WHAT IS NEEDED:
Up to and including the line with "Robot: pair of", please set down the entries below exactly, starting from the first line.

(Extracted records)
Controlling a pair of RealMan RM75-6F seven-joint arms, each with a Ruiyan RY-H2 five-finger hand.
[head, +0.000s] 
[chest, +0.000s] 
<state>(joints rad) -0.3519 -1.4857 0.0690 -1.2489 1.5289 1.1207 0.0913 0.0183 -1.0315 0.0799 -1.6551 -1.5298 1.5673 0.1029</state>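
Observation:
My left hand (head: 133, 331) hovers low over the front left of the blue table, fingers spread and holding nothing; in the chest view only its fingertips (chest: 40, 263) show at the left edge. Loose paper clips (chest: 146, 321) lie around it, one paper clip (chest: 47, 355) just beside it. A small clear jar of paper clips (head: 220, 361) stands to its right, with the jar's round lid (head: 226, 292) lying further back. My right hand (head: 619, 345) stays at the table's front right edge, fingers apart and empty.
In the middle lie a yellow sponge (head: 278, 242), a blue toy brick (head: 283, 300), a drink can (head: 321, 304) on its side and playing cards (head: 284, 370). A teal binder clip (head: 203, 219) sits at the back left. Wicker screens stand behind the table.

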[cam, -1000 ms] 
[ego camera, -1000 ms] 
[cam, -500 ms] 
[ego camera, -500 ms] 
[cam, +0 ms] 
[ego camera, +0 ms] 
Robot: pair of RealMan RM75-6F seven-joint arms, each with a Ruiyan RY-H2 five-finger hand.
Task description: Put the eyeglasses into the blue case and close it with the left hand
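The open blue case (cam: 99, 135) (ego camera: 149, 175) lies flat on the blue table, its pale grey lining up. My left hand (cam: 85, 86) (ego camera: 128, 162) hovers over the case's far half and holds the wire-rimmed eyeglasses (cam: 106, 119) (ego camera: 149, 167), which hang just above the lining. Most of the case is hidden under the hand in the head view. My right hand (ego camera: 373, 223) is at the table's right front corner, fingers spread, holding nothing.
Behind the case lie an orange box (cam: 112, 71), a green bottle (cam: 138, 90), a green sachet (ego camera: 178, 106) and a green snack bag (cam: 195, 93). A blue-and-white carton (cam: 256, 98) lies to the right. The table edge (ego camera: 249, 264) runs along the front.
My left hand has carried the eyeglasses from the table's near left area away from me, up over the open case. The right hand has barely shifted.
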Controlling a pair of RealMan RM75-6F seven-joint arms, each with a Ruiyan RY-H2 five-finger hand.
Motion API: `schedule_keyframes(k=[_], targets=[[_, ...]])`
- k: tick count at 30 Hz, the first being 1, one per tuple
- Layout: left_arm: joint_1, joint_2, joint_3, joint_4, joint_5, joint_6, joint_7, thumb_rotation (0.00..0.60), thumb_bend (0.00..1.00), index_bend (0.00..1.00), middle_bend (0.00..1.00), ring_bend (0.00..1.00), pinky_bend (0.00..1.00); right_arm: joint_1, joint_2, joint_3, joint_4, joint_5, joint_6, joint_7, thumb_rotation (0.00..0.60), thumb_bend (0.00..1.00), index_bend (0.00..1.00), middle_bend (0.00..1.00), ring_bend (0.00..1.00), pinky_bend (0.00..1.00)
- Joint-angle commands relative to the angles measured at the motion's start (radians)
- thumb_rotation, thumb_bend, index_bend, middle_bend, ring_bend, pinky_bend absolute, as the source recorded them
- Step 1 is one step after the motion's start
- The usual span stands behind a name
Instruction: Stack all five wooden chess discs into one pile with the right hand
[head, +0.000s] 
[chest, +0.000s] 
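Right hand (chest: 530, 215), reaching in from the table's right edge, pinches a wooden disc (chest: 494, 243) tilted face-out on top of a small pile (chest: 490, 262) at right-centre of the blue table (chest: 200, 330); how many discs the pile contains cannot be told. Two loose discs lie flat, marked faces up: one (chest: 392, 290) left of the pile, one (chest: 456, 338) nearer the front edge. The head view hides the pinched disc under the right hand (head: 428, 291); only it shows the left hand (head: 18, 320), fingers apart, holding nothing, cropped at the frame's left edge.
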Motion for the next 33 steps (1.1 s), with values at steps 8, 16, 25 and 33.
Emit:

RESULT OF THE TASK:
Controlling a pair of RealMan RM75-6F seven-joint arms, each with a Ruiyan RY-H2 five-finger hand.
[head, +0.000s] 
[chest, +0.000s] 
<state>(joints rad) -0.3519 -1.4857 0.0690 -1.2489 1.5289 1.1207 0.0913 0.0183 -1.0315 0.0799 -1.6551 -1.5298 1.5673 0.1029</state>
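Observation:
My left hand (head: 133, 331) hovers low over the front left of the blue table, fingers spread and holding nothing; in the chest view only its fingertips (chest: 40, 263) show at the left edge. Loose paper clips (chest: 146, 321) lie around it, one paper clip (chest: 47, 355) just beside it. A small clear jar of paper clips (head: 220, 361) stands to its right, with the jar's round lid (head: 226, 292) lying further back. My right hand (head: 619, 345) stays at the table's front right edge, fingers apart and empty.
In the middle lie a yellow sponge (head: 278, 242), a blue toy brick (head: 283, 300), a drink can (head: 321, 304) on its side and playing cards (head: 284, 370). A teal binder clip (head: 203, 219) sits at the back left. Wicker screens stand behind the table.
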
[cam, -1000 ms] 
[ego camera, -1000 ms] 
[cam, -500 ms] 
[ego camera, -500 ms] 
[cam, +0 ms] 
[ego camera, +0 ms] 
Robot: pair of RealMan RM75-6F seven-joint arms, each with a Ruiyan RY-H2 five-finger hand.

What came before is the finished answer.